▸ **WHAT IS BEING ASKED**: Nothing in the data may be altered as it is transcribed.

▸ **Data entries**:

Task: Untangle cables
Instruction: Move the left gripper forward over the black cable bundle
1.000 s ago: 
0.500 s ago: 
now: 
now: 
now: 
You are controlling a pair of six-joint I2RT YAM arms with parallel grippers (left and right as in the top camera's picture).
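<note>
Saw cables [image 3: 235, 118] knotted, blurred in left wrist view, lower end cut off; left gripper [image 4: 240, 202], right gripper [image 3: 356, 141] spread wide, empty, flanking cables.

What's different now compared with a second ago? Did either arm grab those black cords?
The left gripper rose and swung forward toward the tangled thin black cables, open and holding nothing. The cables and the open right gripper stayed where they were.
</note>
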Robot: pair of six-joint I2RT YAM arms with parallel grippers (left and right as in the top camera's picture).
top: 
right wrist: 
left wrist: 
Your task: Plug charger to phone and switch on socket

▸ **SOLVED PROBLEM**:
Task: Untangle cables
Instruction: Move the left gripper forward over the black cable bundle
1.000 s ago: 
0.500 s ago: 
now: 
now: 
now: 
You are controlling a pair of six-joint I2RT YAM arms with parallel grippers (left and right as in the top camera's picture).
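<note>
Saw cables [image 3: 235, 118] knotted, blurred in left wrist view, lower end cut off; left gripper [image 4: 240, 202], right gripper [image 3: 356, 141] spread wide, empty, flanking cables.

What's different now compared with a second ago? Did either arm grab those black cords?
The left gripper rose and swung forward toward the tangled thin black cables, open and holding nothing. The cables and the open right gripper stayed where they were.
</note>
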Robot: pair of six-joint I2RT YAM arms with parallel grippers (left and right as in the top camera's picture).
top: 
right wrist: 
left wrist: 
Your task: Plug charger to phone and switch on socket

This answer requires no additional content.